--- Task description ---
For the records that follow, restate each one word for word and leave the images behind.

╭──

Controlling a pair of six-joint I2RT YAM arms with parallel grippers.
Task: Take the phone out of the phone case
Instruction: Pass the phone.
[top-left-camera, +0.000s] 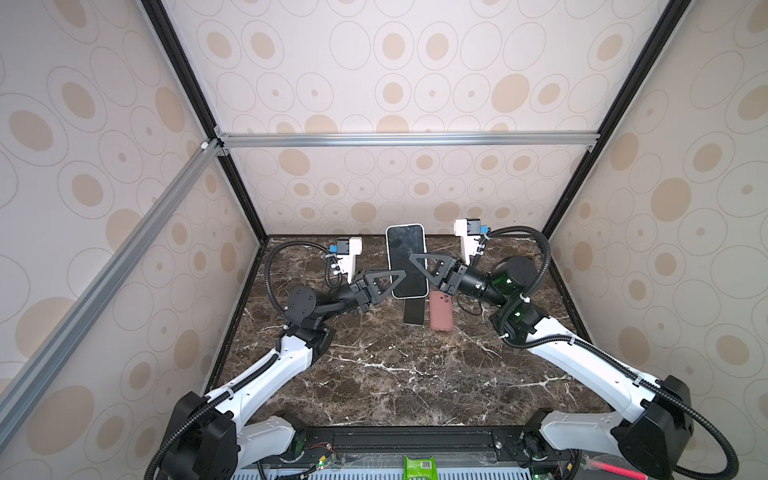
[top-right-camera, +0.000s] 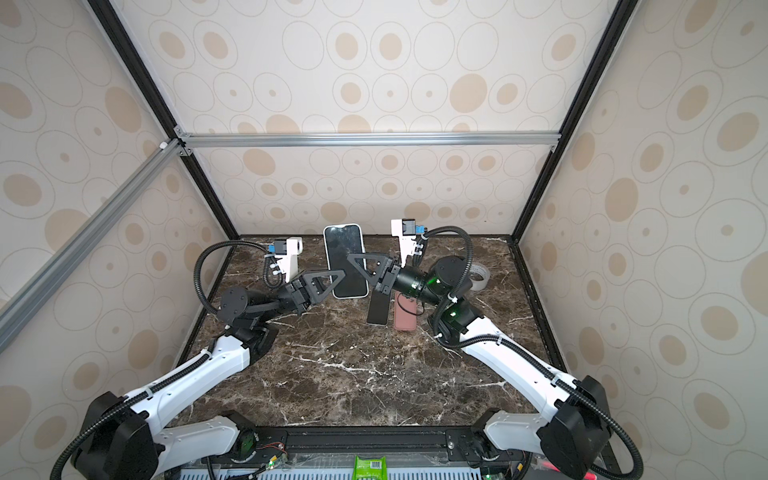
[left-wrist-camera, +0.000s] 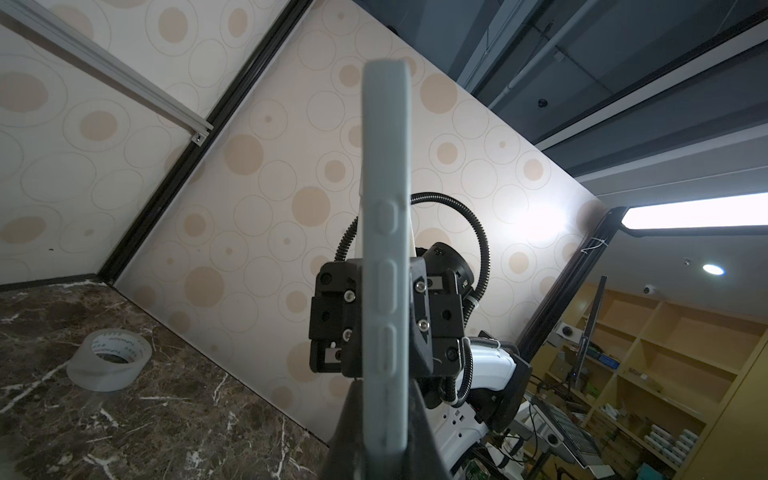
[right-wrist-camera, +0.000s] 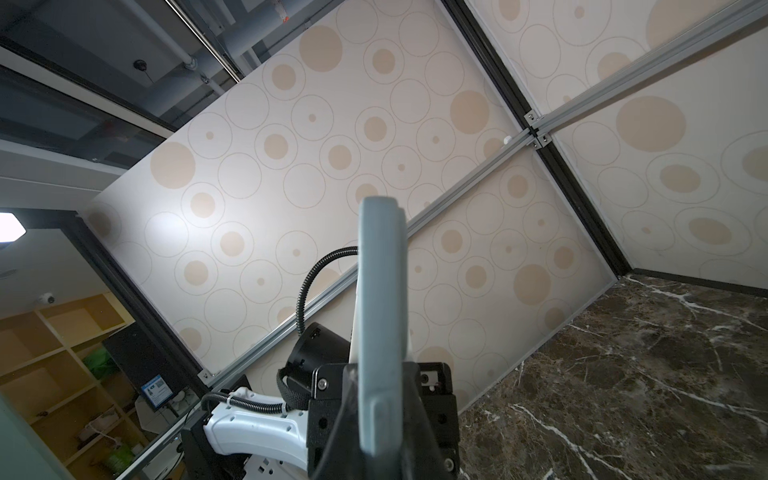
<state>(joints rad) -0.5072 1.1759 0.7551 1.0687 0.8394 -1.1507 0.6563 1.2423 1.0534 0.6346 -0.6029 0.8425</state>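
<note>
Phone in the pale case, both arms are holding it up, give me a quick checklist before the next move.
1. Left gripper shut on the cased phone, on one long edge: ok.
2. Right gripper shut on the opposite long edge: ok.
3. Lift: ok, the cased phone is off the table.
4. Removal: not ok, the pale case wraps the screen all round.
5. Grip placed to peel the case lip: cannot tell.
6. Free room on the table for a drop: not ok, a dark phone and a pink case lie close by.
</note>
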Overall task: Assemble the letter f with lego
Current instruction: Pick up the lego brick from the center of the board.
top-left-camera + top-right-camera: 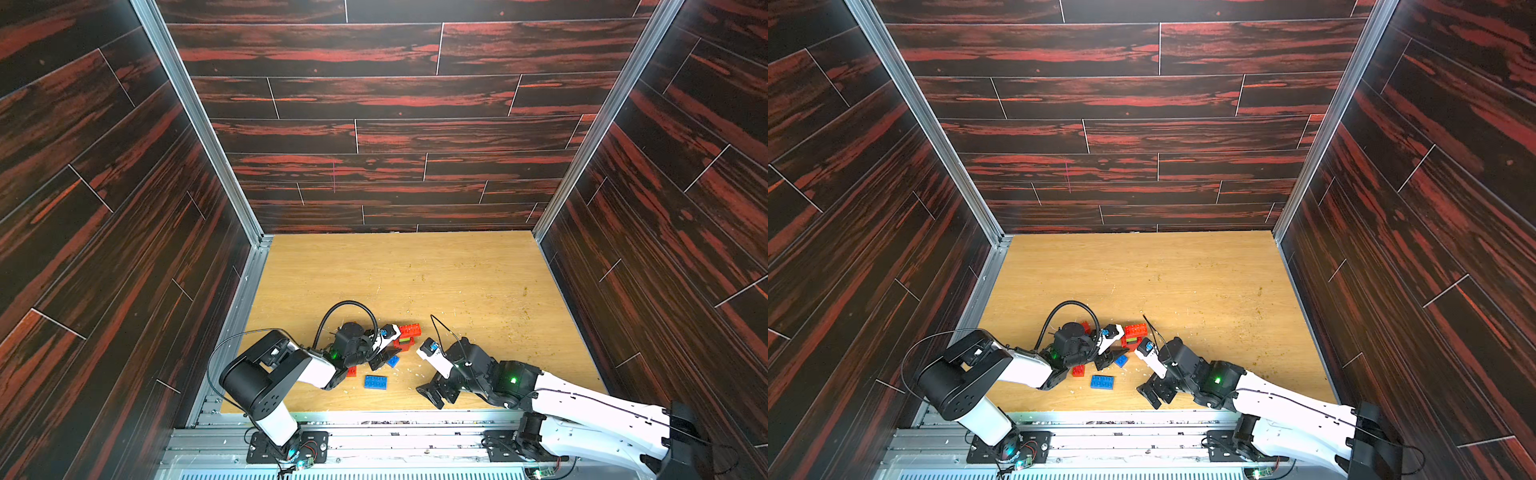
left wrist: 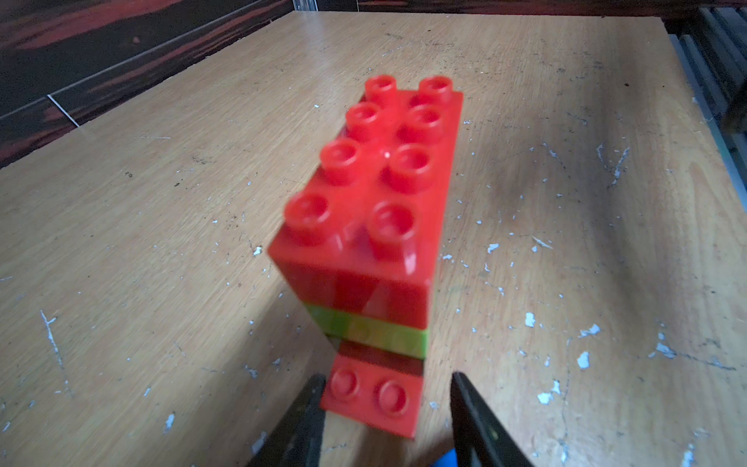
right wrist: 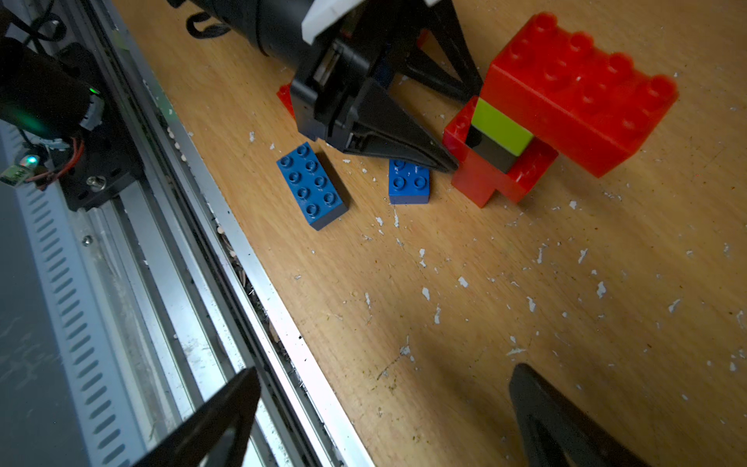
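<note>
Left wrist: my left gripper [image 2: 388, 377] straddles the red base of the red-lime-black studded plastic lego stack [image 2: 376, 194] standing on the wooden table [image 2: 141, 242], jaws unclamped; my right gripper [image 3: 386, 368] gapes wide nearby.

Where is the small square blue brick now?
The small blue brick lies studs up on the table near its front edge, between the long blue brick and the stack's red base, touching neither, as the right wrist view shows.

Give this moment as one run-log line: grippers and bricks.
stack: upright | left gripper: open, astride its base | right gripper: open, empty | blue oblong, blue square: loose
</note>
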`<state>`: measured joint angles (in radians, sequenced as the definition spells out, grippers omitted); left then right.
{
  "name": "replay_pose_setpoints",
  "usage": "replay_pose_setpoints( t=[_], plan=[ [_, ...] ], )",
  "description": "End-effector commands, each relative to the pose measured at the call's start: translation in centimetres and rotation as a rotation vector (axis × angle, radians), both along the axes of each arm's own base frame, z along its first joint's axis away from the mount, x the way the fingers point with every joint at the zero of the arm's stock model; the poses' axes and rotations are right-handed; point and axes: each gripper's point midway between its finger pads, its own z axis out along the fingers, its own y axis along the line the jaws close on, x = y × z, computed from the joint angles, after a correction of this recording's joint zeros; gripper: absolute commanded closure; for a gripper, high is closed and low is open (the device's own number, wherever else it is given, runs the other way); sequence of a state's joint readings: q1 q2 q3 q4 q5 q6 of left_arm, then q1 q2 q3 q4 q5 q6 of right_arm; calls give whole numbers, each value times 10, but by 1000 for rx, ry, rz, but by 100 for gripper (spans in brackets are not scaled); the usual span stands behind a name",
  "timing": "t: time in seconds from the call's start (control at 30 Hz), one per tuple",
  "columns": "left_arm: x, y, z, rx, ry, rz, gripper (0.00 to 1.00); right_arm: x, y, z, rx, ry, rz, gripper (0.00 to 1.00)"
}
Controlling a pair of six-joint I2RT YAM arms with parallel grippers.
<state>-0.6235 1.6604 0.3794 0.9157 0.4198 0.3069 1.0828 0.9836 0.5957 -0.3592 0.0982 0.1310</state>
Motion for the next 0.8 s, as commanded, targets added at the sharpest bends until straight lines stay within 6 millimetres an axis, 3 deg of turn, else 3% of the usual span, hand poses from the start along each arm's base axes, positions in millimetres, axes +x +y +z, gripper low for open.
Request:
replay_pose_setpoints(
  t=[0.0,0.77],
  plan=[
    [-1,-1,16,-36,-48,-15,50,-2,3,5,1,1,7,2],
    [-1,-1,19,-51,-53,-9,62,-4,5,-2,-18,18,12,2]
  ],
)
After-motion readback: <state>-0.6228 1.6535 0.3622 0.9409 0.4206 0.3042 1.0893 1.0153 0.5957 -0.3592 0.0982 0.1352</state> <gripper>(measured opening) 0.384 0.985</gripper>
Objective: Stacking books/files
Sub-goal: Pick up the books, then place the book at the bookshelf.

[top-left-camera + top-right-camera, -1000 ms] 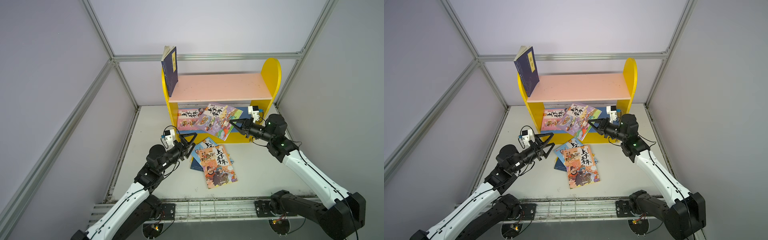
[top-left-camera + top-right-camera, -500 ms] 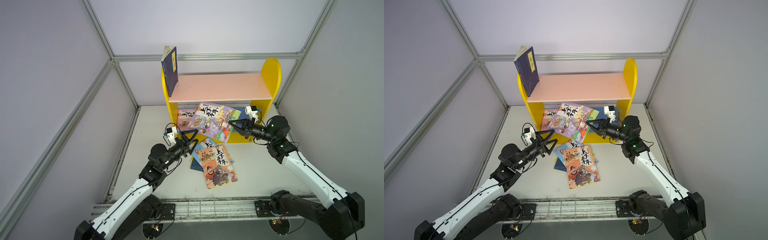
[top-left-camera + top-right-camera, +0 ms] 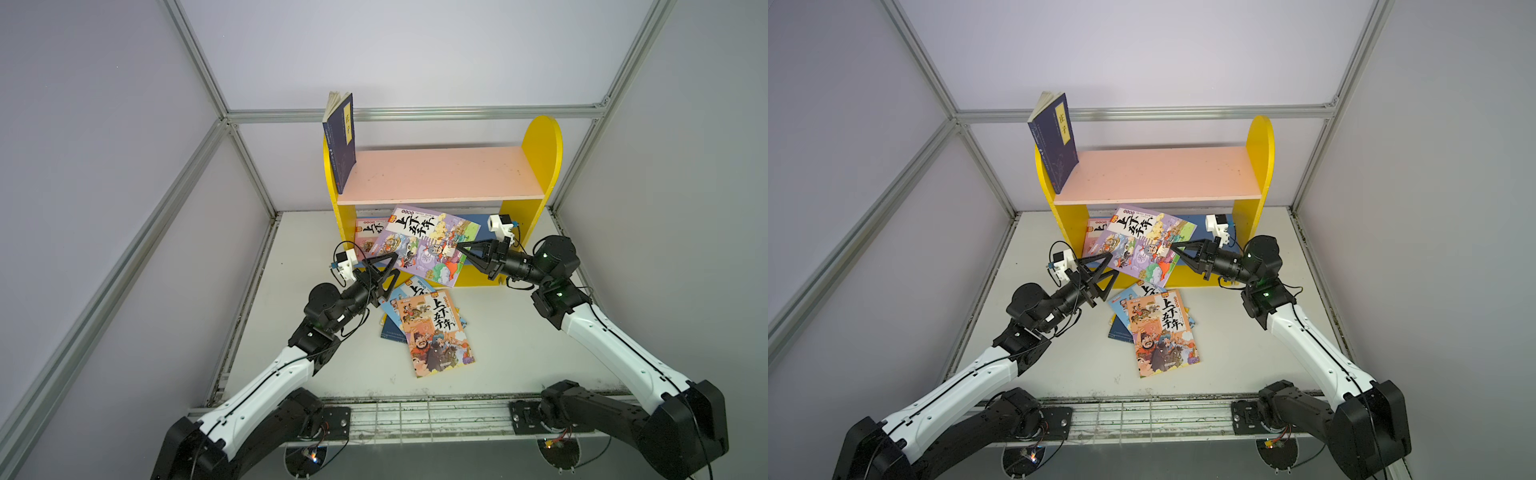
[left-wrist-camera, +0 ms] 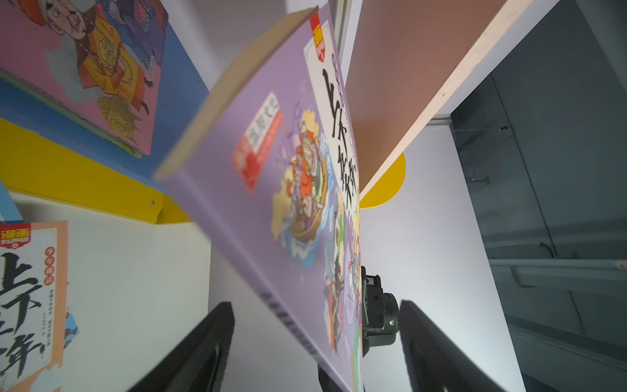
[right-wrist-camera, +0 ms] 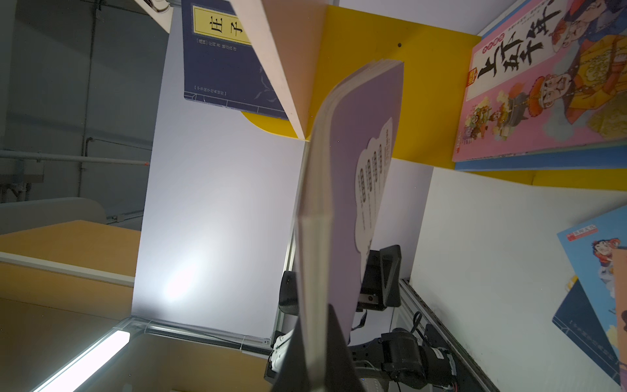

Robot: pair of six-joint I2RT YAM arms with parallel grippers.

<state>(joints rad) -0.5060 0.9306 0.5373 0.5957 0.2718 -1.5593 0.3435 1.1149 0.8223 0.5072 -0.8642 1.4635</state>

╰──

--- Task result ---
Controlling a pair of six-joint I2RT YAM arms with parallel grippers.
Task: Take the phone out of the phone case
Instruction: Pass the phone.
[top-left-camera, +0.000s] 
[top-right-camera, +0.000s] 
[left-wrist-camera, +0.000s] 
[right-wrist-camera, +0.000s] 
<state>(joints rad) -0.5072 1.1759 0.7551 1.0687 0.8394 -1.1507 0.6563 1.2423 1.0534 0.6346 -0.6029 0.8425</state>
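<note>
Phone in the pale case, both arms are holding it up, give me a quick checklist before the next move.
1. Left gripper shut on the cased phone, on one long edge: ok.
2. Right gripper shut on the opposite long edge: ok.
3. Lift: ok, the cased phone is off the table.
4. Removal: not ok, the pale case wraps the screen all round.
5. Grip placed to peel the case lip: cannot tell.
6. Free room on the table for a drop: not ok, a dark phone and a pink case lie close by.
</note>
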Overall task: Assemble the letter f with lego
Current instruction: Pick up the lego brick from the center of the board.
top-left-camera + top-right-camera: 
left wrist: 
right wrist: 
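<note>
Left wrist: my left gripper [image 2: 388, 377] straddles the red base of the red-lime-black studded plastic lego stack [image 2: 376, 194] standing on the wooden table [image 2: 141, 242], jaws unclamped; my right gripper [image 3: 386, 368] gapes wide nearby.

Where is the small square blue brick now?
The small blue brick lies studs up on the table near its front edge, between the long blue brick and the stack's red base, touching neither, as the right wrist view shows.

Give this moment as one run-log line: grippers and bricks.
stack: upright | left gripper: open, astride its base | right gripper: open, empty | blue oblong, blue square: loose
</note>
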`<state>`: measured joint angles (in radians, sequenced as the definition spells out, grippers omitted); left then right.
{
  "name": "replay_pose_setpoints",
  "usage": "replay_pose_setpoints( t=[_], plan=[ [_, ...] ], )",
  "description": "End-effector commands, each relative to the pose measured at the call's start: translation in centimetres and rotation as a rotation vector (axis × angle, radians), both along the axes of each arm's own base frame, z along its first joint's axis away from the mount, x the way the fingers point with every joint at the zero of the arm's stock model; the poses' axes and rotations are right-handed; point and axes: each gripper's point midway between its finger pads, its own z axis out along the fingers, its own y axis along the line the jaws close on, x = y × z, computed from the joint angles, after a correction of this recording's joint zeros; gripper: absolute commanded closure; for a gripper, high is closed and low is open (the device's own number, wherever else it is given, runs the other way); sequence of a state's joint readings: q1 q2 q3 q4 q5 q6 of left_arm, then q1 q2 q3 q4 q5 q6 of right_arm; calls give whole numbers, each value times 10, but by 1000 for rx, ry, rz, but by 100 for gripper (spans in brackets are not scaled); the usual span stands behind a name",
  "timing": "t: time in seconds from the call's start (control at 30 Hz), one per tuple",
  "columns": "left_arm: x, y, z, rx, ry, rz, gripper (0.00 to 1.00); right_arm: x, y, z, rx, ry, rz, gripper (0.00 to 1.00)"
}
Controlling a pair of six-joint I2RT YAM arms with parallel grippers.
<state>-0.6235 1.6604 0.3794 0.9157 0.4198 0.3069 1.0828 0.9836 0.5957 -0.3592 0.0982 0.1310</state>
Motion for the next 0.8 s, as commanded, targets added at the sharpest bends until straight lines stay within 6 millimetres an axis, 3 deg of turn, else 3% of the usual span, hand poses from the start along each arm's base axes, positions in millimetres, axes +x +y +z, gripper low for open.
Request:
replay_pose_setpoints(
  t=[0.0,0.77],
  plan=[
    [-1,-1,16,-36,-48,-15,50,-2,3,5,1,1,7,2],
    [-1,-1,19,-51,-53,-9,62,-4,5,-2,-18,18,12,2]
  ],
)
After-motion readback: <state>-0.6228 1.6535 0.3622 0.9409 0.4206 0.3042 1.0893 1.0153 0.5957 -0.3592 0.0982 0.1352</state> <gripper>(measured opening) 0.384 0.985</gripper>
Objective: Stacking books/files
Sub-goal: Pick up the books, then place the book at the bookshelf.

[top-left-camera + top-right-camera, -1000 ms] 
[top-left-camera + top-right-camera, -500 ms] 
[top-left-camera + top-right-camera, +0 ms] 
[left-wrist-camera, +0 ms] 
[right-wrist-camera, +0 ms] 

Robot: pair of six-joint I2RT YAM arms with parallel grippers.

<state>(joints rad) -0.5060 0.9306 0.5373 0.5957 0.2718 -1.5593 0.3435 1.1149 0.8223 0.5072 -0.8642 1.4635</state>

That concludes the response.